Я не знаю, какую часть этой мысли я высказал первой Хусаину, но я прекрасно помню его ответ с искоркой в глазах.

— Так я и думал, — сказал он.

— Что ты думал? — спросил я.

— Ты влюбился, мой друг.

— Какая ерунда!

— Очень хорошо. Думай как хочешь. Ты не влюбился. — Хусаин пожал плечами, развернулся и с усмешкой начал вглядываться в темную воду за бортом.

— Ну, хорошо! — в конце концов воскликнул я возмущенно. — Ты прав. Но что, это так заметно?

— Так же, как и ее чувства к тебе.

Я чувствовал себя совершенно униженным, как ребенок, пойманный за какой-нибудь проказой.

— Она не хочет даже смотреть на меня.

— О, я не знаю, — сказал Хусаин, пытаясь спрятать свою усмешку за задумчивым выражением лица. — Но если это так, ее нежелание смотреть на тебя — это сестра-близнец твоей любви.

— Это она сама сказала тебе? — спросил я, ревнуя к их доверию.

— Нет-нет, мой молодой друг. Мы только разговаривали о погоде и Венеции, больше ни о чем.
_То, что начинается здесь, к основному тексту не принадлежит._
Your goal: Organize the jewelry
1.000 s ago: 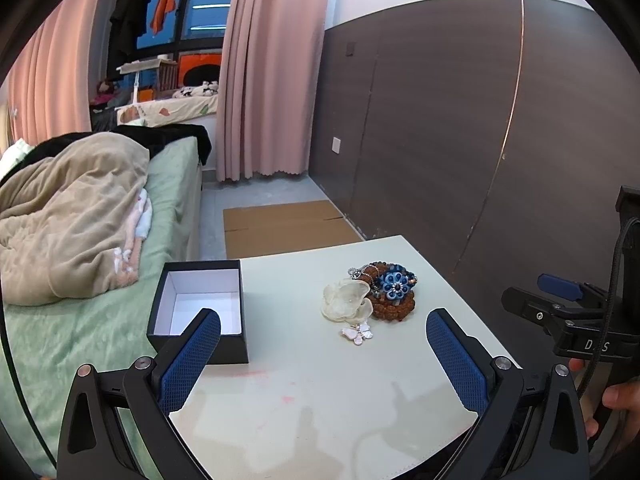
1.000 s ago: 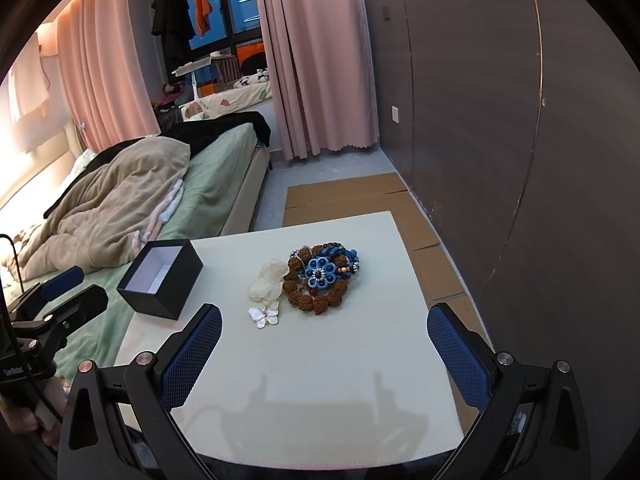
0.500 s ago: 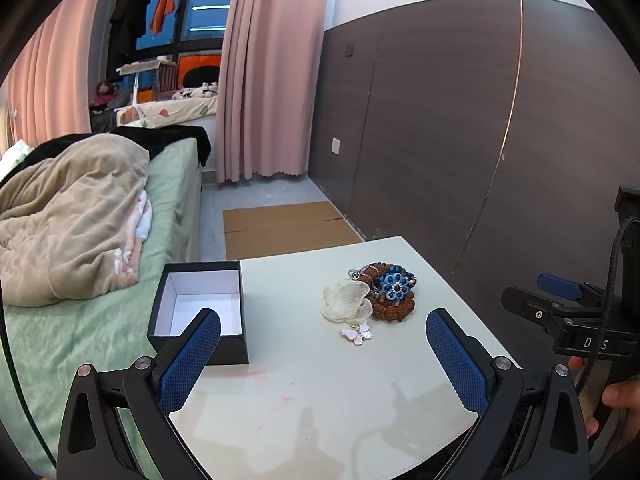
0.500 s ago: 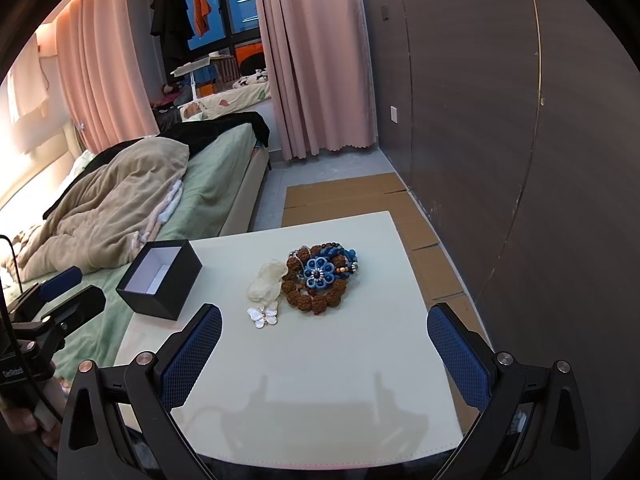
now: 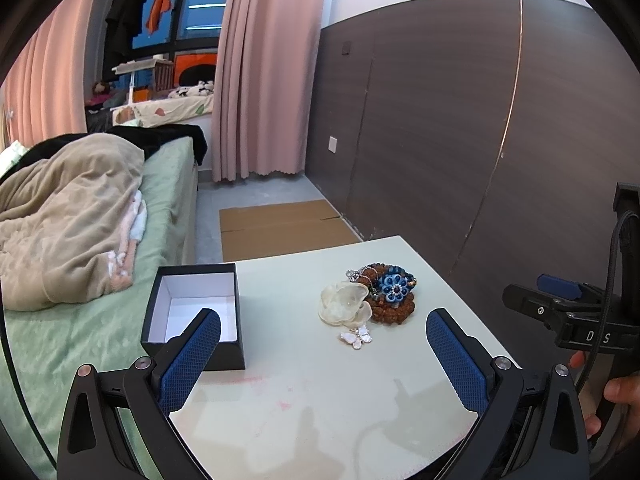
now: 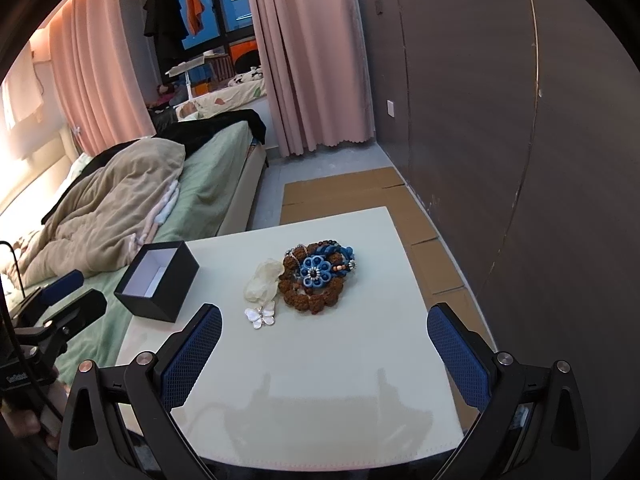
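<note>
A pile of jewelry lies near the middle of the white table (image 5: pixel 320 400): a brown bead bracelet (image 5: pixel 394 308) with a blue flower piece (image 5: pixel 394 286) on top, a pale shell flower (image 5: pixel 344 304) and a small white butterfly pendant (image 5: pixel 357 337). An open black box (image 5: pixel 196 316) with a white inside stands at the table's left edge. My left gripper (image 5: pixel 322 354) is open and empty above the table's near part. In the right wrist view my right gripper (image 6: pixel 324 352) is open and empty, short of the bracelet (image 6: pixel 308 300), the butterfly (image 6: pixel 261 315) and the box (image 6: pixel 158 280).
A bed (image 5: pixel 100 280) with a beige blanket borders the table's left side. A dark panelled wall (image 5: pixel 480 140) runs along the right. Cardboard sheets (image 5: pixel 280 228) lie on the floor beyond the table. The other gripper shows at the right edge of the left wrist view (image 5: pixel 568 312).
The right wrist view has shifted slightly, with the jewelry sitting a bit higher and to the left in it. The left gripper has not moved. Both stay open.
</note>
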`<state>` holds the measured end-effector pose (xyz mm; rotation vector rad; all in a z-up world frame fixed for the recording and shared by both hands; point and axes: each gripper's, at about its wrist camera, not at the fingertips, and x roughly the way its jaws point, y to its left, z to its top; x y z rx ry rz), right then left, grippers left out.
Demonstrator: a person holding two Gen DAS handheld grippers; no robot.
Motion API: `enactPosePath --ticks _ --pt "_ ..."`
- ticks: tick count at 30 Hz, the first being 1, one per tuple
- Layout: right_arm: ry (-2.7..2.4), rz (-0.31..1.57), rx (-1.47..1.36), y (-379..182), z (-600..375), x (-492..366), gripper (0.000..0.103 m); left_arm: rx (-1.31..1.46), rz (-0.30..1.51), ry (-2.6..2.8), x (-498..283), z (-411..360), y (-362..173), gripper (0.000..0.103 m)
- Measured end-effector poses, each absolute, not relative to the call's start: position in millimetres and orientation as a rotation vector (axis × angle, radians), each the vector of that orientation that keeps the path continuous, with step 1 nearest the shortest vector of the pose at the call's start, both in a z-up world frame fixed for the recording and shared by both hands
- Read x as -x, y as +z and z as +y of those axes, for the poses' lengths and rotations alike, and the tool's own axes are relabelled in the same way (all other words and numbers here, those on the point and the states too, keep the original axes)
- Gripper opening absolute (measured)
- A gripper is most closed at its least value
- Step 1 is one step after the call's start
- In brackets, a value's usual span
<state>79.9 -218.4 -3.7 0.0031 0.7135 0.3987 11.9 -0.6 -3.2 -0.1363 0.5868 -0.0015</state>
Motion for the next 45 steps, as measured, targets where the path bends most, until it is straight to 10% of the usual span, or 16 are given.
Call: enactPosePath --ticks 17,37,42,45 --pt "0.341 0.829 -0.176 -23 -250 -133 0.079 0.136 0.692 -0.071 -69 -12 -32 0.079" --pt "0.337 0.920 -0.300 -46 -252 -187 0.078 0.126 0.898 -0.135 -147 -40 -94 0.069" --pt "0.339 0.946 -0.320 -51 -249 -192 0.078 0.124 0.953 -0.132 -158 -42 -110 0.061" --pt "0.354 0.951 -0.316 -53 -245 -193 0.078 0.128 0.976 -0.129 -161 -41 -117 0.036"
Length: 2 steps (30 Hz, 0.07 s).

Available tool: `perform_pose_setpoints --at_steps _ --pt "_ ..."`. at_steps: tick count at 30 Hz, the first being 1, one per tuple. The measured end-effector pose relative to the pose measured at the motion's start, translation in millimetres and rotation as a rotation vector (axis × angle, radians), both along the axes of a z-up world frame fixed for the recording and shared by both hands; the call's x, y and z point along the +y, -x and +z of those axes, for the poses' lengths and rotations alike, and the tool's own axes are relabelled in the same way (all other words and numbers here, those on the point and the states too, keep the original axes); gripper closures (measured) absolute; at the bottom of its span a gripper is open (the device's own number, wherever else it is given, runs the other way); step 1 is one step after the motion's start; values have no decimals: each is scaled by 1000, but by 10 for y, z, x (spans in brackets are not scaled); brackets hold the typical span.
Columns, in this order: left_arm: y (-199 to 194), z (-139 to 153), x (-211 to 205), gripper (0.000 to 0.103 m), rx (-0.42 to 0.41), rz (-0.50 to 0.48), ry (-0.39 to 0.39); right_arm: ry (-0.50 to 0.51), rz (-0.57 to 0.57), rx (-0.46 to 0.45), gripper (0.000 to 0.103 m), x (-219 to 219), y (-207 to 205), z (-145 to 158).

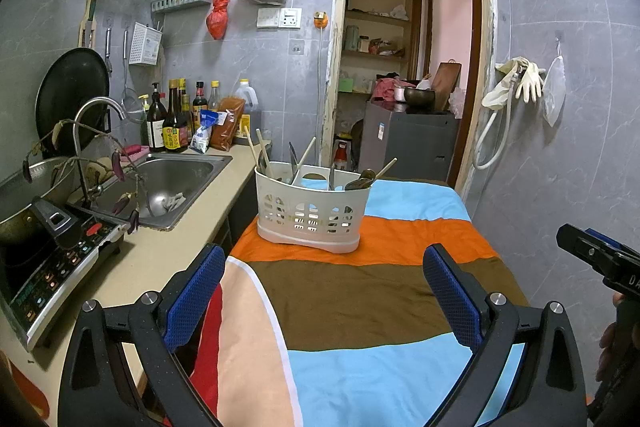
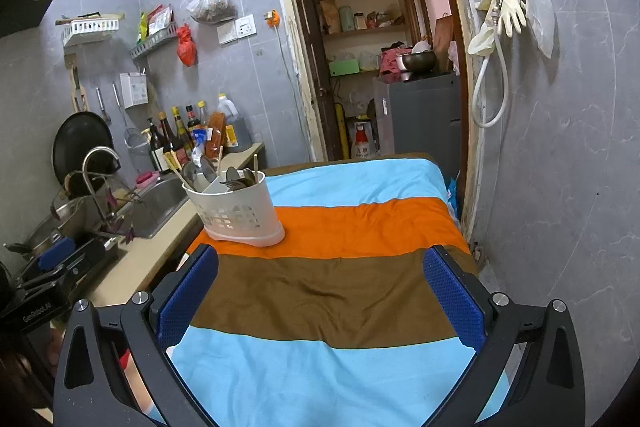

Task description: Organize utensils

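A white perforated utensil caddy [image 1: 310,213] stands on the orange stripe of a striped cloth [image 1: 360,299]. It holds chopsticks [image 1: 262,151], spoons [image 1: 362,181] and other metal utensils. It also shows in the right wrist view [image 2: 240,211], at the cloth's left edge. My left gripper [image 1: 324,291] is open and empty, held back from the caddy above the brown stripe. My right gripper [image 2: 320,291] is open and empty, to the right of the caddy and nearer than it. The right gripper's body [image 1: 600,259] shows at the right edge of the left wrist view.
A counter [image 1: 160,259] on the left carries a steel sink [image 1: 168,187] with a tap, an induction cooker [image 1: 52,267], a pot and sauce bottles [image 1: 176,119]. A doorway [image 1: 408,67] lies behind the cloth. A tiled wall [image 2: 560,167] with hanging gloves stands close on the right.
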<state>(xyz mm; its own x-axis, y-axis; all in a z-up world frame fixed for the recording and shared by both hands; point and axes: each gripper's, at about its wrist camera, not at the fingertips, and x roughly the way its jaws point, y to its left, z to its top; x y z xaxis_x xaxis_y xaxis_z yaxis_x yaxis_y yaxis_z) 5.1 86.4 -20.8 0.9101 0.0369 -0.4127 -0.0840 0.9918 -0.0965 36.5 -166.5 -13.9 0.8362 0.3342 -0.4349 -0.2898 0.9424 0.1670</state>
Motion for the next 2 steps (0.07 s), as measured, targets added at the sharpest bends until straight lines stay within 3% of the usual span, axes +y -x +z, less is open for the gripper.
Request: perform_pose_setpoints --at_steps 2 --pt "-10 -13 22 6 3 -2 1 0 2 3 0 -5 -30 -4"
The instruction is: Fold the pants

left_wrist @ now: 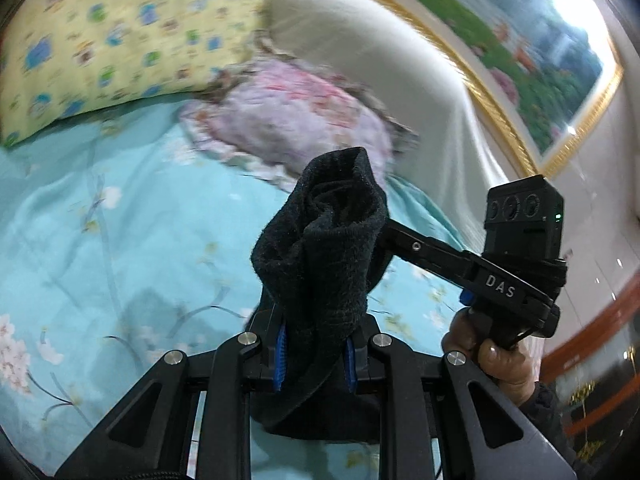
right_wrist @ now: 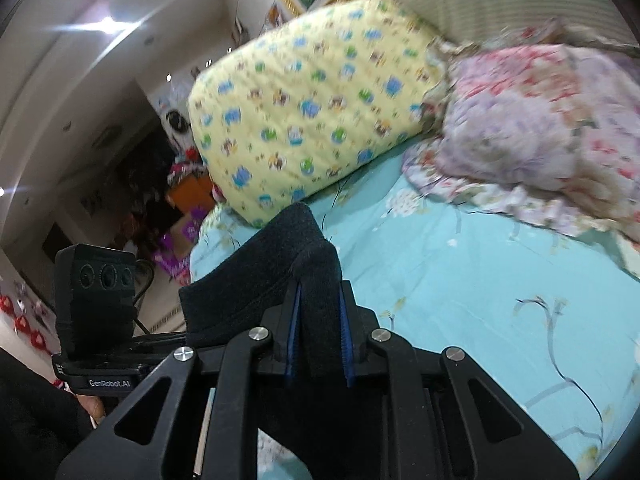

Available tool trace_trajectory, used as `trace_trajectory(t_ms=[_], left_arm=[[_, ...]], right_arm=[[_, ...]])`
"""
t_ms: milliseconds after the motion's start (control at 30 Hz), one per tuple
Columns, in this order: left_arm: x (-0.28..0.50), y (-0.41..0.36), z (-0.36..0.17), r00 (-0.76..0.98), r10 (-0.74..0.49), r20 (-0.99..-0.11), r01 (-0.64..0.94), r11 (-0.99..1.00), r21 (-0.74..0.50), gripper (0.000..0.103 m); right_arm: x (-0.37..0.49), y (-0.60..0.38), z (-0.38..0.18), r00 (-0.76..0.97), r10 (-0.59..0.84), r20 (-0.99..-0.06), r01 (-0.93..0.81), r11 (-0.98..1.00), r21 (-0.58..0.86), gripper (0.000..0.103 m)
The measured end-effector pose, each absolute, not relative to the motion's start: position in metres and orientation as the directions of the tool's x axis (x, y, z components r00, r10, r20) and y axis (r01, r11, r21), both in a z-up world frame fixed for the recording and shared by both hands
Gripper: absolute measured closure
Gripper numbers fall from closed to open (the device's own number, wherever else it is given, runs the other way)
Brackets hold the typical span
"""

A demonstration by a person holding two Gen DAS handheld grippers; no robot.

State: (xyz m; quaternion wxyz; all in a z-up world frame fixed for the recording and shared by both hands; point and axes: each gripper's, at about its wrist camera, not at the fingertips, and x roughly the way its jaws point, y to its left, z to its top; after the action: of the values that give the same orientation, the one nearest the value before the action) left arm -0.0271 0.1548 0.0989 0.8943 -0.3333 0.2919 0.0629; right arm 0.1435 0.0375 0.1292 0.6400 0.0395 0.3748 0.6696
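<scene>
The black pants [left_wrist: 320, 256] hang bunched in the air above the bed [left_wrist: 120, 240], soft, thick and floppy, likely light. The left tool [left_wrist: 316, 348] pinches one bunched part, the right tool [right_wrist: 318, 340] another. Taking hold at the waistband corners would probably let them drop flat.

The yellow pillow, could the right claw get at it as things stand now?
Probably not yet. The right claw is shut on the black pants, so it has no free grip. The yellow pillow lies ahead on the bed with nothing between them.
</scene>
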Motion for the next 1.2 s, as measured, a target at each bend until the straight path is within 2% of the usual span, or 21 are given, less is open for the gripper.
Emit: trace_trajectory(t_ms=[500,933,1200], left_arm=[[0.018,0.037,0.124,0.785,-0.252,-0.566,-0.097,0.852,-0.514,0.082],[0.04,-0.039,0.105,0.708,-0.335,-0.622,0.009,0.885,-0.466,0.082],[0.055,-0.073,0.082,0.655,-0.352,-0.669,0.044,0.901,-0.431,0.082]], right_arm=[[0.163,-0.102,0.124,-0.016,0.947,-0.32,-0.756,0.198,0.624,0.085],[0.164,-0.189,0.085,0.091,0.958,-0.273,-0.666,0.262,0.698,0.085],[0.161,-0.225,0.051,0.143,0.951,-0.275,-0.598,0.304,0.742,0.085]])
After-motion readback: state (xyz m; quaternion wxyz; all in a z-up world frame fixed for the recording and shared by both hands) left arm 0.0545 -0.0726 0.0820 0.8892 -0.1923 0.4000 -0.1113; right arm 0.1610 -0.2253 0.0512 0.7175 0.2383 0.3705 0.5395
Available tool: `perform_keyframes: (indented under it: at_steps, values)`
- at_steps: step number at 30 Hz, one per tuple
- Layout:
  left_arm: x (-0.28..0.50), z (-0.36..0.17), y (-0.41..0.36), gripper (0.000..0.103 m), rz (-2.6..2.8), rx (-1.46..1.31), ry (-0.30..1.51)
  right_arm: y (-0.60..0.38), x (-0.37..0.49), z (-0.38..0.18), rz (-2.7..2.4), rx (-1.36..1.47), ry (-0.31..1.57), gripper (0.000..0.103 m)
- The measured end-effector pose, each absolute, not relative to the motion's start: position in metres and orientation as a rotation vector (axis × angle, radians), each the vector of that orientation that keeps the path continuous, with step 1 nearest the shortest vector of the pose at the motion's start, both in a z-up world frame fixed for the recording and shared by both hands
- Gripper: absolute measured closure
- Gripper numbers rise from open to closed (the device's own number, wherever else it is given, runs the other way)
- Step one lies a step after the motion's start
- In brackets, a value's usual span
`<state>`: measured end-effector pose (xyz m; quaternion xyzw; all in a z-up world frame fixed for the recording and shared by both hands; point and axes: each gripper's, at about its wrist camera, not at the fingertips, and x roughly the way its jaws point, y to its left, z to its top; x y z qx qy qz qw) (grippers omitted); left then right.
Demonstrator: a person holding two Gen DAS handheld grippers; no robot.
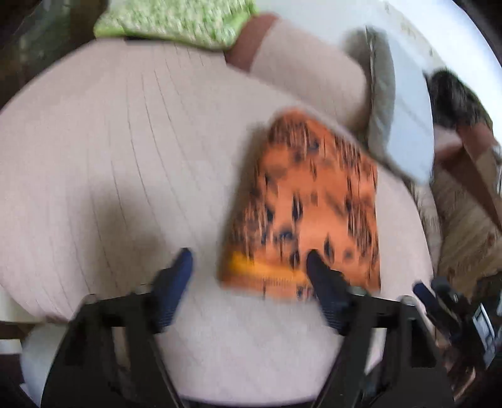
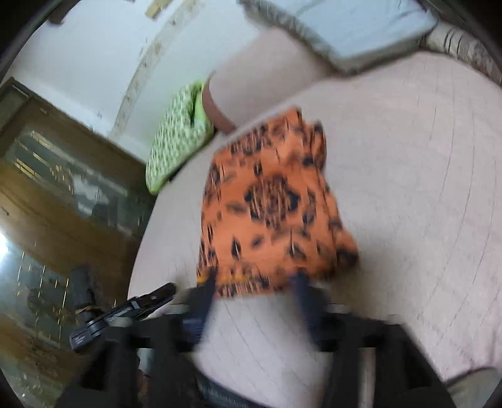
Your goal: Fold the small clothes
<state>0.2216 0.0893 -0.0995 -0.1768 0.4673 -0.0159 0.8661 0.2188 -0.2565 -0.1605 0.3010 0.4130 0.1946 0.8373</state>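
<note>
An orange garment (image 1: 309, 204) with a dark blotchy print lies folded into a rough rectangle on a pale pink ribbed bed cover (image 1: 103, 163); this garment serves as the landmark for everything else. A yellow-orange band runs along its near edge.

In the left wrist view, the left gripper (image 1: 249, 260) has its fingers spread wide apart, gripping nothing. One finger sits over the bare bed cover just off the garment's near left corner, and the other finger (image 1: 317, 266) overlaps the garment's near edge (both frames are motion-blurred, so whether it actually touches the cloth cannot be told).

In the right wrist view, the right gripper (image 2: 255, 279) also has its fingers parted. Both fingertips (image 2: 208, 282) reach the garment's (image 2: 269, 204) near edge, and they seem to sit at or just under the hem, though the blur leaves the contact unclear. The dark body of the left gripper (image 2: 125, 309) shows just off the garment's near left corner.

Beyond the garment's far edge, a green patterned pillow (image 2: 178, 135) lies at the bed's border, beside a pale pink bolster (image 1: 313, 69) with a brown end. A light blue pillow (image 2: 360, 28) with a grey frilled edge rests past the garment's far right side. To the garment's left, off the bed, stands a wooden cabinet (image 2: 62, 175) with glass panels.
</note>
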Motion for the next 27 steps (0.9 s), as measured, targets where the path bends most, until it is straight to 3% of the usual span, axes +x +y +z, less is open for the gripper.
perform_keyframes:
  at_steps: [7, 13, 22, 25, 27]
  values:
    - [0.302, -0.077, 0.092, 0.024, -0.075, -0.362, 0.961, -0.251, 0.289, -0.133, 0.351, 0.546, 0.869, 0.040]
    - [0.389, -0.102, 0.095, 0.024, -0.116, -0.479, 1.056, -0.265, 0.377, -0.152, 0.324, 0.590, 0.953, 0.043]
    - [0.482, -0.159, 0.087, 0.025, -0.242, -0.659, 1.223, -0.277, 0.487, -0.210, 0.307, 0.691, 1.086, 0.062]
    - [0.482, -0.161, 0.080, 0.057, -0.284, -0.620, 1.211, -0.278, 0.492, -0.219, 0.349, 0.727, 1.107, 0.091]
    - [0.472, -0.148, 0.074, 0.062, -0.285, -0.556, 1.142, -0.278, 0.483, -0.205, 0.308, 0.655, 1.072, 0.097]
Но я говорю с тобой о том, что заметно со стороны.

— Мой друг, — я рассмеялся и махнул рукой на все его комментарии. — Ты выходец из страны, где ни одна уважающая себя женщина не покажет своего лица в публичном месте. Ты не можешь читать женские мысли; у тебя нет практики. К тому же ты вообще не обращал внимания на то, как усердно она избегает встречи со мной последнюю неделю. Я ставлю золотой дукат, что сейчас она находится на носу корабля только по той одной причине, что я нахожусь здесь.